The information is essential so that you know that pain is not something physical, but that it is a multiple work between the physical part, the emotional, cognitive and social aspects.

Cognitive-Behavioral Therapy

But what is the psychological therapy for chronic pain based on CBT? First, note that CBT therapy is based on the fact that any experience and / or event is experienced and lived differently depending on how each person interprets it. In the face of a specific situation, certain thoughts and beliefs are set in motion that will condition our feelings and emotions that will guide us towards a type of behavior.

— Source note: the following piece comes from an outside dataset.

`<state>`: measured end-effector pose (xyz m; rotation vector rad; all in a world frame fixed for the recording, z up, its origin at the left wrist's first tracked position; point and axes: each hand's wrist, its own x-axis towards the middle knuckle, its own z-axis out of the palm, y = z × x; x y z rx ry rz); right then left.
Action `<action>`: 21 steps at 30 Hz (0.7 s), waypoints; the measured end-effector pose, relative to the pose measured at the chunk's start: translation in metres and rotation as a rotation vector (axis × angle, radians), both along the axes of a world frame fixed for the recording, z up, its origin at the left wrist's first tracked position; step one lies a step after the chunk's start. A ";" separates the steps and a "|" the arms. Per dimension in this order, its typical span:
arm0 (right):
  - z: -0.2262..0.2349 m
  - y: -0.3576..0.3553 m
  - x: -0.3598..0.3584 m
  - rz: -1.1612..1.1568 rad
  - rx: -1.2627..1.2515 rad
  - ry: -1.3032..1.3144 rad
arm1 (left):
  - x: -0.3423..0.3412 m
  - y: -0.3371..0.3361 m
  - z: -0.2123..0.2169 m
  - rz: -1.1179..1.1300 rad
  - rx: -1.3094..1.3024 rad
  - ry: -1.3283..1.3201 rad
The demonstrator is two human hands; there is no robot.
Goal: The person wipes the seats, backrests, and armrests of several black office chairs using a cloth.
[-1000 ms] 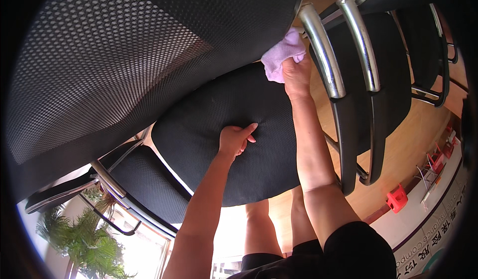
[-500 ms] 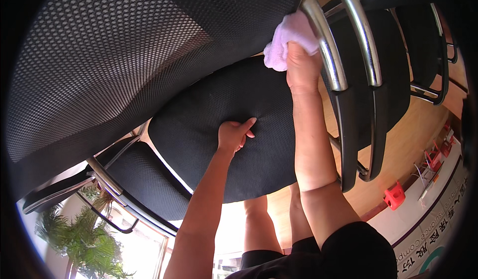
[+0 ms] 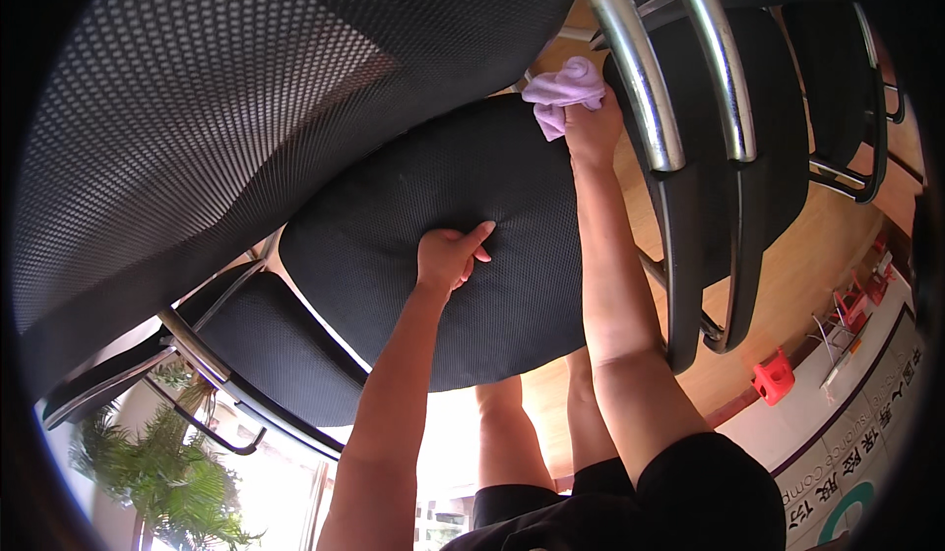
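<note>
My right hand (image 3: 594, 130) grips a crumpled lilac cloth (image 3: 564, 89) beside the far right corner of a black padded chair seat (image 3: 512, 167). Close by on the right stands a chrome-and-black armrest (image 3: 638, 74) of the same chair; the cloth is apart from it. My left hand (image 3: 451, 256) rests on the middle of the seat, its fingers curled into a fist and the thumb stretched out. Nothing shows in that hand, though its palm side is hidden. The chair's black mesh backrest (image 3: 226, 98) fills the upper left.
Another black chair (image 3: 763, 108) with its chrome armrest (image 3: 717, 59) stands directly to the right, and a further seat (image 3: 281, 344) to the left. Red plastic stools (image 3: 774, 378) line the wall at lower right. A leafy plant (image 3: 162, 472) stands at lower left on the bright side.
My right hand has drawn the lilac cloth away from the chrome armrest, slightly left, and the cloth is now more bunched. My left hand stays on the seat; the view has shifted a little.
</note>
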<state>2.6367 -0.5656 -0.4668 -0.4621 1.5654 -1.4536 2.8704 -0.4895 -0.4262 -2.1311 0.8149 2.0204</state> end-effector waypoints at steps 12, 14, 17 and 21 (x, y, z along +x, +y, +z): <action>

The chains of thoughts, emotions and behaviors of each of us determine the way in which we will face different situations from day to day, including the experience of pain. As we can see below, CBT acts on the aforementioned areas as pain facilitators:

  • Physical elements. When muscles are tense, they hurt more than when they are relaxed.
  • Emotions. When we are sad or angry, the pain is more intense.
  • Cognitions There are wrong thoughts that directly influence our mood. Use of cognitive restructuring to detect these thoughts and exchange them for more healthy and positive ones.
  • Social relationships. The support of others is important and there are techniques capable of increasing personal interactions.

Breathing and Relaxation

There are two types of breaths: pectoral and abdominal or diaphragmatic. The first tends to predominate in situations of stress, anxiety and fatigue. The second is deep, so it calms and provides relaxation to the central nervous system and the peripheral. Abdominal breathing is composed of three important steps: inspiration through the nose, air retention for a few seconds and exhalation, again, through the nose. The purpose of breathing is relaxation, so what does diaphragmatic breathing and relaxation give us?

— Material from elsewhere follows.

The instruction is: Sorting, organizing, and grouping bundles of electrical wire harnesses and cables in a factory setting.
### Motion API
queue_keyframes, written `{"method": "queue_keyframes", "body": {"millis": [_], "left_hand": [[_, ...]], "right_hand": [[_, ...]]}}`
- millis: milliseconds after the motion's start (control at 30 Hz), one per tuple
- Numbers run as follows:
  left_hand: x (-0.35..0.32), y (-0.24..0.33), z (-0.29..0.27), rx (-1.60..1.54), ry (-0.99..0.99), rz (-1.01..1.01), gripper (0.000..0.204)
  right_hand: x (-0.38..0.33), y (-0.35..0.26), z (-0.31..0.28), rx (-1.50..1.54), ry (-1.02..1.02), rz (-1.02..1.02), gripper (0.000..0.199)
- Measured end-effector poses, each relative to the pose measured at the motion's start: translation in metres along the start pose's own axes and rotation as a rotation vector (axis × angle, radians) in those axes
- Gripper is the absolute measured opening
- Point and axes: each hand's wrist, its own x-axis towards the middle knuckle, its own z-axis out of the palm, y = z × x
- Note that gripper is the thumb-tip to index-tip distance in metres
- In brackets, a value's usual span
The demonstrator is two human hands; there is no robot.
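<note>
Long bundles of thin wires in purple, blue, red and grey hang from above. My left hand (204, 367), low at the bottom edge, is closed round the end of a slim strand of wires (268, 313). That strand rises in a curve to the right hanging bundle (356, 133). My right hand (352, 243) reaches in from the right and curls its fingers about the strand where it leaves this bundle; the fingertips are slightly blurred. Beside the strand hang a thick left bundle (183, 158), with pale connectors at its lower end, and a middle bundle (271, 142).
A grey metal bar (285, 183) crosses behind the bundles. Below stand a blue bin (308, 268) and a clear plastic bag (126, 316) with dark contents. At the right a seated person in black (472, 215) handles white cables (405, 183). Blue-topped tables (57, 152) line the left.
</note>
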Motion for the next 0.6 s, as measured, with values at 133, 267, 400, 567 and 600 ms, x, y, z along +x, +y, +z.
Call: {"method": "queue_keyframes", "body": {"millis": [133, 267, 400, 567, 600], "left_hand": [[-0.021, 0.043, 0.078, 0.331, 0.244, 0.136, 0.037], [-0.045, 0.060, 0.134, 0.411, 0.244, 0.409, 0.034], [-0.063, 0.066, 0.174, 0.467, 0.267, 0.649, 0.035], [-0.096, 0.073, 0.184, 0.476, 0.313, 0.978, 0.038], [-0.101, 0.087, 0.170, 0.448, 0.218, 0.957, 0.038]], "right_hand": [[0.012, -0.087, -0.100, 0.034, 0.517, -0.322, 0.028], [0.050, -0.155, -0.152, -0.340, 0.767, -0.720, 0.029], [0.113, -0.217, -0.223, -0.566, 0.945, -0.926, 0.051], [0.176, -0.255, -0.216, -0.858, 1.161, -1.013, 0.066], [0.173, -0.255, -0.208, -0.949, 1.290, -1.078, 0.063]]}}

What does diaphragmatic breathing give us?

  • Increase lung capacity.
  • Perfect the respiratory process.
  • Purify the airways.
  • Positive effects on circulation.
  • Positive effects on the nervous system: relaxing effect.
  • Effects on the mind leaving it more serene and calm.

What gives us relaxation?

  • It affects the psychophysiological basis of pain through response learning by deactivating muscle hyperactivity.
  • Breaking of the tension-pain-tension circle.
  • Somatic deactivation.
  • Decreased anxiety associated with pain experience.
  • Increased perception of self-control and self-efficacy.
  • Sleep regulation.


Finally, midfulness, in which relaxation is also practiced, represents an ideal combination with CBT to treat chronic pain. The fundamental aspect of mindfulness in pain is both the not judge thoughts and emotions like learning to control attention. But what is attention really?

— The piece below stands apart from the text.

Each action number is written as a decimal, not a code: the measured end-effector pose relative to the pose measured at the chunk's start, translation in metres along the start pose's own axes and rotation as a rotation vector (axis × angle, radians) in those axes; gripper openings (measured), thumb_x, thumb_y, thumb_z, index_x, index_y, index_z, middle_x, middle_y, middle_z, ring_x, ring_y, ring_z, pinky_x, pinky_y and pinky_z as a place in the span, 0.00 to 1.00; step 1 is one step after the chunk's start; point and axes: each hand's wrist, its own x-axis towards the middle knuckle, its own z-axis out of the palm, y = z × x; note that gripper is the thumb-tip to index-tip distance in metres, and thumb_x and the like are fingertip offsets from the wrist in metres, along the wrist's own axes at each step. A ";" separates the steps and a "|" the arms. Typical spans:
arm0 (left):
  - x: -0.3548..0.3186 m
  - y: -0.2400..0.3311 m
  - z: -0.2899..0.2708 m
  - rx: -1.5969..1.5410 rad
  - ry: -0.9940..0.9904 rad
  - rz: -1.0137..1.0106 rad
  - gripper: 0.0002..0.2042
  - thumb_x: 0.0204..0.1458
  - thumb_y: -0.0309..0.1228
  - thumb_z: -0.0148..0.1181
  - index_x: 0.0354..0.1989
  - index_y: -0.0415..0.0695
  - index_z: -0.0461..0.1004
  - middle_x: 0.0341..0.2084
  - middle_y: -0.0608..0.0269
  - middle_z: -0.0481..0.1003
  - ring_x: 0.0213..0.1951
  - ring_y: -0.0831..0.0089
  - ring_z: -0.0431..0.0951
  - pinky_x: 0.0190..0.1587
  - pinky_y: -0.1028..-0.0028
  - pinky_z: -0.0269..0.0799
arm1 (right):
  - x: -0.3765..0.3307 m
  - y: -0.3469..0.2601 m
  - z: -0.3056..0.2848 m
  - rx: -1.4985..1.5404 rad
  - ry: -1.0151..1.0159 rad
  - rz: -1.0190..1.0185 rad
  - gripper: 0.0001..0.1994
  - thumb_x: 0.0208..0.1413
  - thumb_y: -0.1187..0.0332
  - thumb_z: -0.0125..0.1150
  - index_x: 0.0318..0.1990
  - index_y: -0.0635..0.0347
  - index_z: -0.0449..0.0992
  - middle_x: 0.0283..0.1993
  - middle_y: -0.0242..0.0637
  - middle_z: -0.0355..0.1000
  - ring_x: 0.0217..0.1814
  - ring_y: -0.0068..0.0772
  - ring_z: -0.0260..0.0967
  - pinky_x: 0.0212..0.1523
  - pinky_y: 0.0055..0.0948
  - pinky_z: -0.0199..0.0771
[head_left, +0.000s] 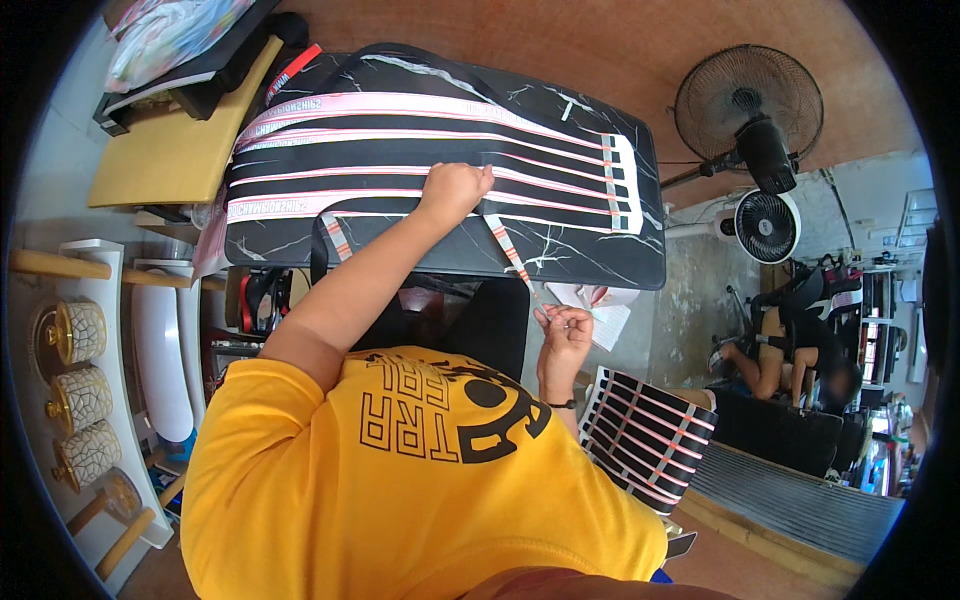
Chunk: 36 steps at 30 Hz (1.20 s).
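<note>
Several long black, white and pink printed ribbons [400,172] lie side by side across a black marble-patterned table [590,262]. White backing and grey tape join their right ends. My left hand [456,190] is closed over the middle of these ribbons, fingertips pinched on a dark ribbon; its grip is partly hidden. Off the table's near edge hangs a loose ribbon end [505,245] with grey and orange stripes. Below it, my right hand [566,335] is raised with its fingertips pinched together near that narrow tail. What exactly sits between them is too small to make out.
A striped ribbon sheet [645,435] rests at my right side, near white papers [605,315]. Two fans, one black [750,105] and one white [766,226], stand beyond the table's right end. Left is a shelf with gold-patterned jars [85,395]. A person [800,340] bends over farther right.
</note>
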 end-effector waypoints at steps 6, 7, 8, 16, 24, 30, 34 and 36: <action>0.004 -0.004 -0.005 -0.160 0.020 -0.059 0.27 0.63 0.42 0.47 0.13 0.39 0.72 0.16 0.45 0.72 0.24 0.45 0.75 0.32 0.52 0.71 | -0.013 0.042 -0.015 0.122 -0.002 0.082 0.07 0.63 0.78 0.54 0.44 0.57 0.65 0.41 0.37 0.69 0.48 0.32 0.71 0.56 0.40 0.76; 0.002 -0.003 -0.005 -0.111 0.006 -0.020 0.27 0.63 0.42 0.48 0.13 0.39 0.72 0.16 0.45 0.72 0.24 0.45 0.75 0.31 0.52 0.71 | -0.014 0.049 -0.018 0.154 -0.017 0.130 0.07 0.63 0.78 0.54 0.44 0.57 0.65 0.41 0.37 0.69 0.47 0.32 0.72 0.56 0.39 0.76; 0.000 -0.002 -0.006 -0.056 -0.055 0.011 0.27 0.63 0.42 0.48 0.13 0.39 0.72 0.16 0.45 0.72 0.24 0.44 0.74 0.31 0.53 0.71 | -0.014 0.055 -0.022 0.212 -0.037 0.182 0.07 0.63 0.78 0.54 0.45 0.57 0.65 0.41 0.37 0.69 0.47 0.32 0.72 0.56 0.39 0.76; 0.004 0.009 -0.023 -0.359 -0.081 -0.198 0.16 0.60 0.42 0.56 0.36 0.38 0.69 0.23 0.45 0.74 0.29 0.45 0.76 0.34 0.55 0.69 | 0.010 0.118 -0.025 0.694 0.354 0.814 0.06 0.64 0.74 0.52 0.44 0.67 0.72 0.47 0.52 0.75 0.49 0.47 0.76 0.55 0.40 0.80; -0.021 -0.007 -0.042 0.297 -0.310 -0.112 0.31 0.61 0.54 0.46 0.71 0.55 0.56 0.73 0.53 0.48 0.73 0.47 0.44 0.68 0.37 0.37 | 0.017 0.134 -0.020 0.268 0.211 0.893 0.11 0.66 0.67 0.49 0.51 0.62 0.67 0.46 0.47 0.70 0.44 0.49 0.76 0.47 0.48 0.83; -0.048 -0.031 -0.068 0.301 -0.252 -0.102 0.32 0.60 0.55 0.47 0.70 0.54 0.58 0.72 0.54 0.50 0.73 0.42 0.43 0.67 0.34 0.34 | 0.041 0.098 -0.054 -0.097 0.535 0.425 0.12 0.65 0.71 0.52 0.53 0.59 0.63 0.43 0.38 0.69 0.29 0.28 0.70 0.27 0.30 0.78; -0.060 -0.045 -0.083 0.299 -0.230 -0.094 0.31 0.60 0.54 0.48 0.69 0.54 0.60 0.72 0.55 0.50 0.73 0.43 0.43 0.67 0.34 0.36 | 0.097 0.037 -0.063 -0.415 0.707 -0.337 0.08 0.60 0.76 0.55 0.46 0.60 0.68 0.40 0.31 0.69 0.30 0.17 0.62 0.27 0.18 0.63; -0.060 -0.047 -0.086 0.308 -0.238 -0.086 0.31 0.59 0.54 0.49 0.69 0.54 0.61 0.72 0.55 0.50 0.73 0.43 0.43 0.67 0.34 0.36 | 0.133 0.008 -0.052 -0.410 0.555 -0.469 0.06 0.60 0.77 0.56 0.44 0.62 0.70 0.41 0.32 0.71 0.34 0.18 0.64 0.32 0.17 0.65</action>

Attention it is the ability that allows us to attend specific stimuli without being distracted by other stimuli, internal or external. Focus mental activity. You cannot attend to two stimuli at the same time. Main characteristics of care:

  • We usually choose those stimuli that are newer, more intense, those that excite us, those that terrify us…
  • You cannot attend to two stimuli at the same time optimally.
  • We usually live with the "autopilot" but we can learn to control it.

Through the practice of mindfulness, we will learn not to focus attention only on pain. Pain also has a very high attention component. If we pay attention only to pain instead of other more positive stimuli, the painful sensation increases. That is why it is so important to learn to focus attention on a more positive stimulus and not judge pain negatively. In this link you can find a practical session of mindfulness.


  • Caudill, M. (2011). Control the pain before the pain controls you. Madrid: Espasa Libros.
  • Miró, J. (2006). Chronic pain. Assessment procedures and psychological intervention. Bilbao: Editorial Desclée de Brouwer.
  • Moix, J. and Kovacs, F. (2015). Manual of pain Cognitive behavioral treatment of chronic pain. Barcelona: Espasa Libros.
  • Robles, H. and Peralta, I. (2015). Stress Control Program. Madrid: Pyramid Editions.